**YOUR INSTRUCTIONS:** Among the lines below, take the one holding "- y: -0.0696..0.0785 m", the one holding "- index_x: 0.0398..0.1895", and all lines between them. Set them down exactly.

**AVAILABLE RECORDS:**
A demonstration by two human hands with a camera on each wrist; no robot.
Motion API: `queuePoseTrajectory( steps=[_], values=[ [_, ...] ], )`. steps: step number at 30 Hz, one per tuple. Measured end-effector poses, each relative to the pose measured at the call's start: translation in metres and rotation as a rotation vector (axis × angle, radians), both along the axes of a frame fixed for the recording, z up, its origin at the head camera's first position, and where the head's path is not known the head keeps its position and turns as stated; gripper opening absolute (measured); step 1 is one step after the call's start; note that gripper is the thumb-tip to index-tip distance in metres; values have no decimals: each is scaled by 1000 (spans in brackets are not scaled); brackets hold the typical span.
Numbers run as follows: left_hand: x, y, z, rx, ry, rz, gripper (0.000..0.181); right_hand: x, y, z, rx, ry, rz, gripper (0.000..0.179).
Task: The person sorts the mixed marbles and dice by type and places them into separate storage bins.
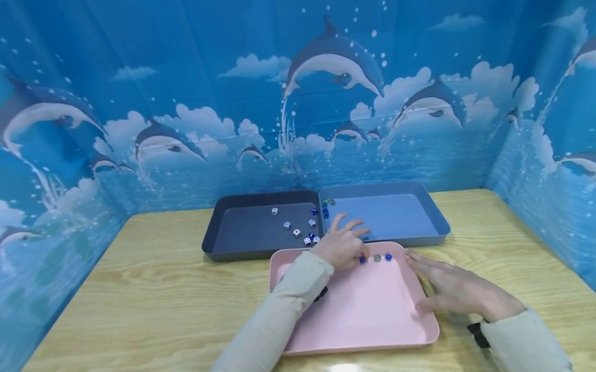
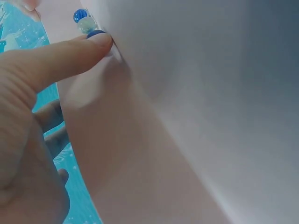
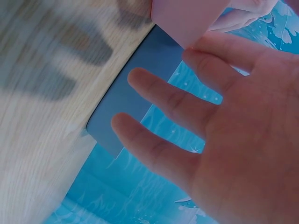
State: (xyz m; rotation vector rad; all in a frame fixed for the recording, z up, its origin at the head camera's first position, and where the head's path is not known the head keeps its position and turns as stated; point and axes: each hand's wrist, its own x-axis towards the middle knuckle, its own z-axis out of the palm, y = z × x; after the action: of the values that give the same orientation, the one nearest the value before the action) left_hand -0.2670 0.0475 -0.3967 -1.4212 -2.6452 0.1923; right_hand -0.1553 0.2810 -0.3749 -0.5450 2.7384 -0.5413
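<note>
My left hand (image 1: 339,249) reaches over the far wall of the pink tray (image 1: 362,309). Its thumb and index finger pinch a blue marble (image 2: 96,33) against that wall, while the other fingers spread out beyond the rim. Right beside that marble lie a pale greenish marble (image 1: 377,258) and a second blue marble (image 1: 388,257). At the tray's right wall is my right hand (image 1: 458,287), fingers straight, fingertips at the far right corner and thumb by the rim. Nothing shows in its palm in the right wrist view.
Behind the pink tray stand a dark grey tray (image 1: 239,228) with several dice (image 1: 297,232) and a blue tray (image 1: 388,214) with several marbles (image 1: 326,213) at its left end. All stand on a wooden table (image 1: 168,303). A dolphin-print curtain (image 1: 208,61) hangs behind.
</note>
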Motion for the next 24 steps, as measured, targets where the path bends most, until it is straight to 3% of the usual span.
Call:
queuePoseTrajectory(
  steps=[13,17,24],
  values=[
    [1,-2,2,-22,1,-10,18,0,-1,-1,-13,-11,-1,96],
    [0,-3,11,-23,-11,-26,19,0,0,-3,-21,-10,1,96],
    [-10,-14,34,60,-58,-29,18,-1,2,-3,-35,9,19,96]
  ],
)
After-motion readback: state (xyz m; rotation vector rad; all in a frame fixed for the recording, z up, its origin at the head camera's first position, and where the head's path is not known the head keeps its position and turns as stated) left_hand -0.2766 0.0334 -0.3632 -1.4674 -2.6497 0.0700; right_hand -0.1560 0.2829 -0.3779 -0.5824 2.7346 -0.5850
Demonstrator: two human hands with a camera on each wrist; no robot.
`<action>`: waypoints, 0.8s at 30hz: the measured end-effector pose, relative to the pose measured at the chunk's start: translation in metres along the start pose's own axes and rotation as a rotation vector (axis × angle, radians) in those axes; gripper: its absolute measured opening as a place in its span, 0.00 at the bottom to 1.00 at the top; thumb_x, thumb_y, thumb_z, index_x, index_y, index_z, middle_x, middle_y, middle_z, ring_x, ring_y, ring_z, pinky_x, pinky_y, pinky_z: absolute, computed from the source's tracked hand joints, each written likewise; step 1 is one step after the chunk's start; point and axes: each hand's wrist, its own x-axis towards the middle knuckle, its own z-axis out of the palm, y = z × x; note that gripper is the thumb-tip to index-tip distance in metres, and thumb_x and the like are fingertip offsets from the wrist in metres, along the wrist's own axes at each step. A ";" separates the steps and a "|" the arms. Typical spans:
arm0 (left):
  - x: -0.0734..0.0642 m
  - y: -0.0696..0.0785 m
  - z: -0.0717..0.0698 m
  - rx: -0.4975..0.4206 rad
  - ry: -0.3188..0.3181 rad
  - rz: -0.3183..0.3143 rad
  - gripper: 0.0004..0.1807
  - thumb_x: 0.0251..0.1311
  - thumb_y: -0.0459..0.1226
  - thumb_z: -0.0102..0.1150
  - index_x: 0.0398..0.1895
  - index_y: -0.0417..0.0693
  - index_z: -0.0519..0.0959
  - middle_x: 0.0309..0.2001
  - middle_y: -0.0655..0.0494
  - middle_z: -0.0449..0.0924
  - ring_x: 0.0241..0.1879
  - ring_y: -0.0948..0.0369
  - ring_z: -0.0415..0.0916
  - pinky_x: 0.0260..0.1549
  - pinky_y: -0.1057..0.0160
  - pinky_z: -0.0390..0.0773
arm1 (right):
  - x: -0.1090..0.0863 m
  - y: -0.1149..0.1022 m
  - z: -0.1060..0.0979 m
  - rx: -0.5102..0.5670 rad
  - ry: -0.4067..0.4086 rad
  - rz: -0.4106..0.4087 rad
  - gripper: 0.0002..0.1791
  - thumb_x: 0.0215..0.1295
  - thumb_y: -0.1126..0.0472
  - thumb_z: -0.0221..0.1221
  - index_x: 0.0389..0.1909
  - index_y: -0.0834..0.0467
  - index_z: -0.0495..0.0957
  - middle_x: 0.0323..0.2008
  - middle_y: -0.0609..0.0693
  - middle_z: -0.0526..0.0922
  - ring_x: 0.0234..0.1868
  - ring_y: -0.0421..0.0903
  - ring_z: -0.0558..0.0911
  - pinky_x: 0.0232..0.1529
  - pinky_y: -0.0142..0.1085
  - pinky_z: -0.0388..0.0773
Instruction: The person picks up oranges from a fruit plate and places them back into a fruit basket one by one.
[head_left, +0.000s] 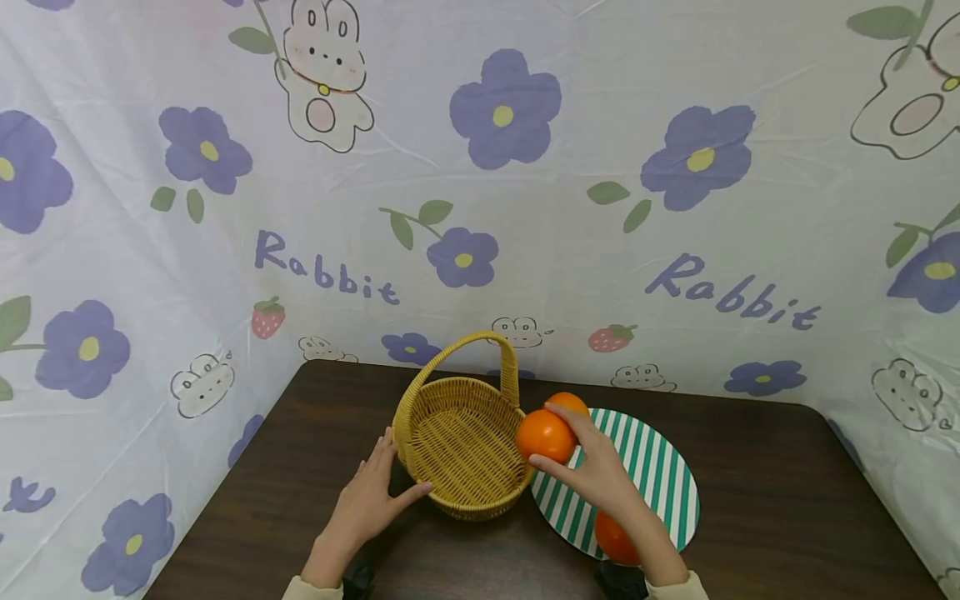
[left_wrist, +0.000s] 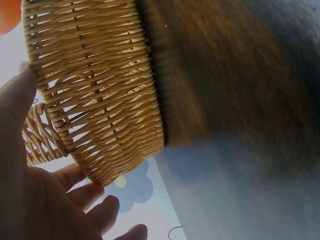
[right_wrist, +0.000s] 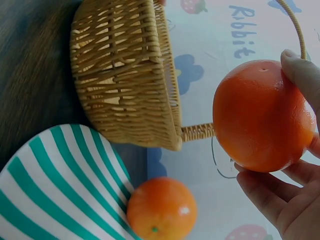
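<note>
A yellow wicker basket (head_left: pixel 465 450) with a tall arched handle stands on the dark table, with only its woven floor showing inside. My left hand (head_left: pixel 367 492) rests against its left side, thumb and fingers spread; the left wrist view shows the thumb tip (left_wrist: pixel 27 75) at the rim. Between thumb and fingers, my right hand (head_left: pixel 600 475) holds an orange (right_wrist: pixel 262 117) raised near the basket's right rim. Behind it, a second orange (right_wrist: pixel 161 207) sits at the edge of a flat round green-and-white striped mat (head_left: pixel 671 475). A third orange (head_left: pixel 615 537) is partly covered by my right forearm.
The dark wooden table (head_left: pixel 780 500) extends to both sides of the basket and mat. Behind it hangs a white cloth (head_left: pixel 570 217) printed with purple flowers and rabbits, close along the table's back edge.
</note>
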 end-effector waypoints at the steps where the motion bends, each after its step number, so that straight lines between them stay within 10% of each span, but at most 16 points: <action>1: 0.000 0.000 0.000 0.001 0.001 0.001 0.54 0.49 0.67 0.53 0.74 0.53 0.46 0.74 0.55 0.37 0.72 0.54 0.42 0.66 0.43 0.51 | 0.001 0.000 0.001 0.003 -0.003 -0.001 0.38 0.50 0.43 0.67 0.63 0.44 0.65 0.59 0.51 0.72 0.52 0.51 0.76 0.45 0.48 0.78; 24: 0.000 -0.002 0.003 -0.007 0.013 -0.009 0.54 0.48 0.68 0.53 0.73 0.50 0.48 0.74 0.51 0.41 0.72 0.54 0.45 0.65 0.43 0.52 | 0.013 -0.006 0.022 0.038 -0.064 0.026 0.39 0.49 0.39 0.65 0.63 0.43 0.65 0.55 0.47 0.74 0.47 0.44 0.77 0.45 0.44 0.78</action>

**EXERCISE RESPONSE:**
  - y: -0.0696..0.0785 m
  - z: -0.0717..0.0698 m
  - rx: -0.4975..0.4206 rad
  - ry: -0.3188..0.3181 rad
  - rz: -0.3183..0.3143 rad
  - gripper: 0.0004..0.1807
  - thumb_x: 0.0251..0.1311
  - thumb_y: -0.0459..0.1226
  - thumb_z: -0.0102..0.1150
  - index_x: 0.0398..0.1895

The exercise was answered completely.